This is a short little thing I wrote from Viserion's perspective. I have no idea what goes through the head of a dragon, and my grammar is perhaps not the best, but give it a try and enjoy.

Viserion was a dragon… and dragons were mighty.

That's what he had learned when growing up. At times, he'd even seen his own mother cower in fear of his brothers, but not Viserion, never him. He was good. He was kind, and he loved his mother. His mother whom he'd outgrown sooner than he had wished, his mother who looked nothing like him, who lacked everything a strong dragon should have. And yet, he loved her, because she was warm where others were cold. She sang him to sleep when no one was near, spoke to him in her strange tongue… so soft, so soothing.

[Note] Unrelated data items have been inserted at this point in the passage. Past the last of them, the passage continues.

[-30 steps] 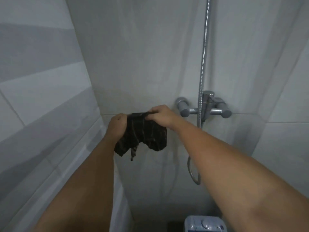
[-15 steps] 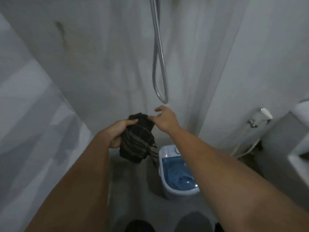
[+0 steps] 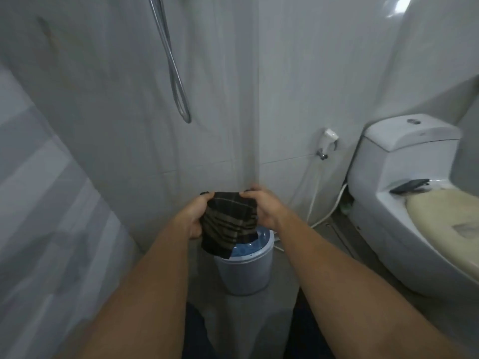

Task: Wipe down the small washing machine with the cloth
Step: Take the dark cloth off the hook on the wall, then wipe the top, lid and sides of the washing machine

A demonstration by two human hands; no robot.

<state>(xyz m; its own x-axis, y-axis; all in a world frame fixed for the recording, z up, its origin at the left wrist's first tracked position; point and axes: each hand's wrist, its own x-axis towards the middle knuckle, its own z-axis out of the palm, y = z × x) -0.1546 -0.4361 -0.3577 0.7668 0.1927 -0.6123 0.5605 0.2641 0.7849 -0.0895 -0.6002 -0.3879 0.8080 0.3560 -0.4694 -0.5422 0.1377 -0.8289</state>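
Straight below the hands sits the small washing machine [image 3: 243, 270] on the floor. Cloth [image 3: 229, 224] stretched btwn left hand [image 3: 193, 218] & right hand [image 3: 261, 208], both pinching its top corners. Neither nearer; next move looks straight down, w/ machine upright.

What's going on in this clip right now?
A person standing in a bathroom holds a dark striped cloth stretched between the left hand and right hand. It hangs above the small washing machine on the floor beside the toilet. Wiping has not started.
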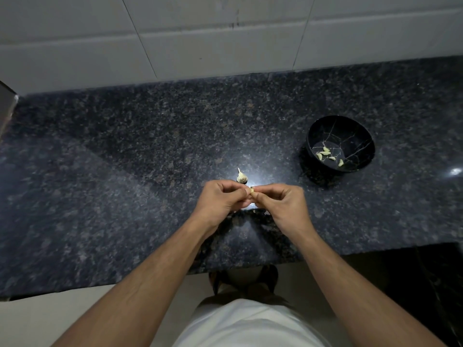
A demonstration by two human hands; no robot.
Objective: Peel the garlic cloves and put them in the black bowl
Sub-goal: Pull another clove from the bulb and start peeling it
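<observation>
My left hand [220, 197] and my right hand [280, 200] meet above the counter's middle, and both pinch one small pale garlic clove [252, 191] between their fingertips. Most of the clove is hidden by the fingers. Just beyond my hands, the rest of a garlic bulb [241, 177] with a pointed stalk stands on the counter. The black bowl [360, 136] with thin pale veins sits to the right and farther back. Several peeled cloves [325, 154] lie on its bottom.
The dark speckled granite counter [125, 159] runs across the view, with a white tiled wall [200, 33] behind it. A bright light reflection lies on the stone under my hands. The counter's front edge steps back at the right, over a dark gap.
</observation>
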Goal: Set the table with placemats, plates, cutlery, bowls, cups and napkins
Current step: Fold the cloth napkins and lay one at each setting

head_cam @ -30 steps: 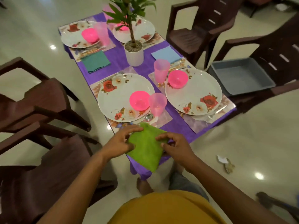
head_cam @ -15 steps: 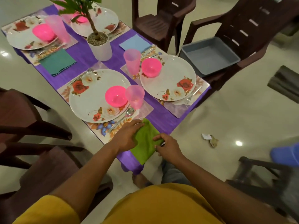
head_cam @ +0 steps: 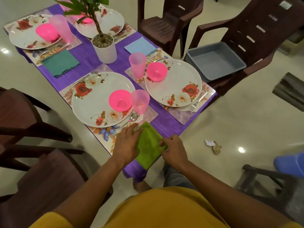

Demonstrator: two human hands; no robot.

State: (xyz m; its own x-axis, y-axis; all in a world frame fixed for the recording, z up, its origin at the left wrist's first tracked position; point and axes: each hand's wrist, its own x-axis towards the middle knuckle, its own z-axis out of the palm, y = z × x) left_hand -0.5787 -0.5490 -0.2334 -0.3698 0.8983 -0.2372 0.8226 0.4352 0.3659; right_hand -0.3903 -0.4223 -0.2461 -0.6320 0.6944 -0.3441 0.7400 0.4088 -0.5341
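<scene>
Laying the green napkin (head_cam: 148,145) at the table's (head_cam: 166,127) near corner, beside the closest plate (head_cam: 98,102): left hand (head_cam: 127,143) presses flat on it, right hand (head_cam: 174,149) pinches its edge. Best move now: smooth it square, clear of the spoon (head_cam: 130,120).

Glossy cream tiled floor (head_cam: 246,125) with ceiling-light glints; dark brown plastic armchairs (head_cam: 256,30) around purple-clothed counter (head_cam: 92,63); crumpled paper scrap (head_cam: 212,145) on floor right of grip.
</scene>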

If dragons could cry, he would.

He had yet to forget what she had done to him and Rhaegal when in the warmer lands. While Drogon flew freely over mountains, he himself had been chained underground in the dark. He had been angry, for deep down he knew that Drogon was closest to her heart; he knew that she loved him the most. It hurt, and when Viserion finally saw her face in that dark space below the earth, he had nearly hurt her in return. For that he was ashamed.

A mother shouldn't have favorites, he knew. He was angry, no… furious was the better word for what he felt, but hatred just wouldn't come. Even at her worst, he had loved her.

Viserion was good… he was. He wasn't strong like Drogon, nor fast like Rhaegal, but he was good. He had to be, for his brothers were not. They didn't seem to care about what they did, and while Viserion was no better, burning and destroying what he thought should not be, he had to be good. For his mother, he would be everything and more. He'd bring down stars and burn through the earth if she told him to.

Maybe he was weak, but though he was once small and fragile as a kitten, he had grown up now, and his mother was the fragile one.

He didn't deserve this, he was good. He told himself so over and over again, hoping that soon she would see the truth as well.

His body hurt, his mind was slowing down and his lungs were burning as he sank through the water. And so, he closed his eyes knowing that he would never become what his mother wanted. He closed his eyes knowing that never again would they meet, and as his mind slowly faded into nothing, he only hoped that she would mourn his death, and know that he was good…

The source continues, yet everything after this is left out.